29

Recently I used a tool to download a website and as part of the tool one could adjust the number of parallel connections. So now I found myself asking: starting from how many requests a provider could rate it as a denial of service. I googled around however didn't find specific numbers or at least hints about what dimensions we are talking about. Is there any definition e.g. like 100 requests a second?

So my question is: How many requests are needed to state that a denial of service is in progress?

Update: the technical background is definitely of interest. I understand that one malicious packet could be enough to cause a denial of service or the slashdot effect is another. But what I wanted to know was more of a firewall style rule: Some servers / service providers block out users which send too many requests in a certain time frame. About what dimension are we talking about here? Or is that too specific? If so what would your rule look like?

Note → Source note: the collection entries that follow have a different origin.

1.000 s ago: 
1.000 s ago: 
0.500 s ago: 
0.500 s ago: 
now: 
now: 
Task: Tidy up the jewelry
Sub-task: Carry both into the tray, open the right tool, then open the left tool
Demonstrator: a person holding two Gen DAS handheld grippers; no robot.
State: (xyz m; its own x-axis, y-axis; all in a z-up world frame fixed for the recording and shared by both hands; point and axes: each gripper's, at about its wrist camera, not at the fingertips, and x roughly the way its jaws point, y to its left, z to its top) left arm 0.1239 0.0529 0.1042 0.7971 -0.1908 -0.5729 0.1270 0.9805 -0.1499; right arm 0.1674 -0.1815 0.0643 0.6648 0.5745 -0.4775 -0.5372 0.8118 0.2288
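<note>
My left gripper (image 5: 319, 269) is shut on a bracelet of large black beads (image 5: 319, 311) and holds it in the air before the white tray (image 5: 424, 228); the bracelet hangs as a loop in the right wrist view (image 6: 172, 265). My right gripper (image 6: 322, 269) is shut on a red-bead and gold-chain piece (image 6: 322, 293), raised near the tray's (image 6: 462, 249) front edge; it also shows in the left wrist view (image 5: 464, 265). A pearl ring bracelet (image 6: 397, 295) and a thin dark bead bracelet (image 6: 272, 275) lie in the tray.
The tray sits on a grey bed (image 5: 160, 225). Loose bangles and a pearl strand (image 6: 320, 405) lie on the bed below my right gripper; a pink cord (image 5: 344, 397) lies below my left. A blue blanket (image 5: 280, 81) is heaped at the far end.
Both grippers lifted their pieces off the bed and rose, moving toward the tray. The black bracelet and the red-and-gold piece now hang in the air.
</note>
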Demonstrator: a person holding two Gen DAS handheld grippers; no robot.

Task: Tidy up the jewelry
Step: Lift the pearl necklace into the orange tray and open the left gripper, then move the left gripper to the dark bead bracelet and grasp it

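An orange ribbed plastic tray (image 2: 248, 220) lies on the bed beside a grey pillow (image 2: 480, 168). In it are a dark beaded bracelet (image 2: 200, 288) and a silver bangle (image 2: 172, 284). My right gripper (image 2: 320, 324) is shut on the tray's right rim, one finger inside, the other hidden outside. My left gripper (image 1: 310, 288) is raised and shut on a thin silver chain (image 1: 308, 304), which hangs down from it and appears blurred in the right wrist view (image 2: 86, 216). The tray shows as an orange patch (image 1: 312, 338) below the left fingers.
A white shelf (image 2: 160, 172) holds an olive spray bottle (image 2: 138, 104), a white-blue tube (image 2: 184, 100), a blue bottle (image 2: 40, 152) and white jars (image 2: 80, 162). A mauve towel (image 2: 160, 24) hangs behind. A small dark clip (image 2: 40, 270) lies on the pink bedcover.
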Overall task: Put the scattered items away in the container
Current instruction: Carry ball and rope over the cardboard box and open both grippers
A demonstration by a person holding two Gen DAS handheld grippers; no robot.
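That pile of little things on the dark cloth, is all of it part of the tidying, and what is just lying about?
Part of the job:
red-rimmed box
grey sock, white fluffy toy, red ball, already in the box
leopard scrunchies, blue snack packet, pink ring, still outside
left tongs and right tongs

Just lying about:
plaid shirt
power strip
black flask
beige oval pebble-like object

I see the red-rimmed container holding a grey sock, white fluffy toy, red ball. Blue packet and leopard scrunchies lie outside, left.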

The question also had a legal component - let me illustrate a high(!) theoretical scenario:

A provider of a service checks its logs and sees that there has been high traffic from a single IP. Now the provider goes to court (for whatever reason) and labels this as an attempted denial of service. The judge would probably ask for their definition of a DoS. "Anything beyond the normal usage" would be their answer. So where is the threshold between normal usage and "none" normal usage (which could be interpreted as an attempted DoS even if the server remains totally unimpressed and this is probably a highly constructed scenario ;-)

Lonzak
  • 413
  • 1
  • 4
  • 8
  • 2
    This will ultimately be a function of the available bandwidth - N connections are hogging bandwidth for malicious requests at the expense of being able to serve real requests, it's a DoS. Since DoS is often DDoS, the trick is knowing whether you're under attack, or just unexpectedly popular. – Phil Lello Mar 23 '16 at 14:23
  • 12
    It's worth noting that not all denial of service is an attack. Servers crashing under unusually heavy load after being linked to from a popular site is a common enough phenomenon that it has [its own Wikipedia page.](https://en.wikipedia.org/wiki/Slashdot_effect) – Mason Wheeler Mar 23 '16 at 14:44
  • Also, see [what happened to Twitter and Google the day Michael Jackson died](http://edition.cnn.com/2009/TECH/06/26/michael.jackson.internet/). – Zenadix Mar 23 '16 at 15:04
  • @MasonWheeler DoS implies deliberate attack though, rather than a service being unable to cope with demand. – Phil Lello Mar 23 '16 at 15:48
  • 1
    Are you asking this from a technical or a legal standpoint? The answers might be different. – Anders Mar 23 '16 at 16:15
  • 7
    To emphasize bandwidth and resources, I was at a store recently and the customer in front of me knew the checkout person and proceeded to have a 5 minute conversation. So just one person caused a denial of service from my perspective. – Chris Haas Mar 23 '16 at 16:21
  • 1
    @cgcampbell It's not uncommon for words and phrases to locally change meaning once users overhear engineers. There's usually little benefit trying to reclaim a term at that point. – Phil Lello Mar 23 '16 at 19:03
  • Note that even if a provider doesn't consider it a denial of service they may still consider it to be abuse. IMO it's at the very least highly rude to use more than a handful of connections to a given server at a time without explicit permission. – Peter Green Mar 23 '16 at 20:28
  • Exactly! And I want to know where the threshold between 'everything is fine' and 'highly rude' is. Maybe abuse is a better term than DoS which implicates a malicious intent. – Lonzak Mar 23 '16 at 21:27
  • 1
    @CGCampbell - well in that case you are completely misusing the term in your company. DoS is a type of an *attack*. Just because you have a shit server that can't handle its traffic doesn't mean it's being DoSed. – Davor Mar 23 '16 at 21:54
  • 4
    @Davor DoS is an observable effect. DoS attack is an attack that attempts to cause that observable effect. That is, an "attack" has intent, unless you want to introduce such terms as "accidental attack by neglect" etc. – Eugene Ryabtsev Mar 24 '16 at 05:13

4 Answers4

46

Enough to cause the service to be denied to someone. Might be 1 unexpected malicious request, which causes excessive load on the server. Might be several million expected requests, from a TV advert with a really good response.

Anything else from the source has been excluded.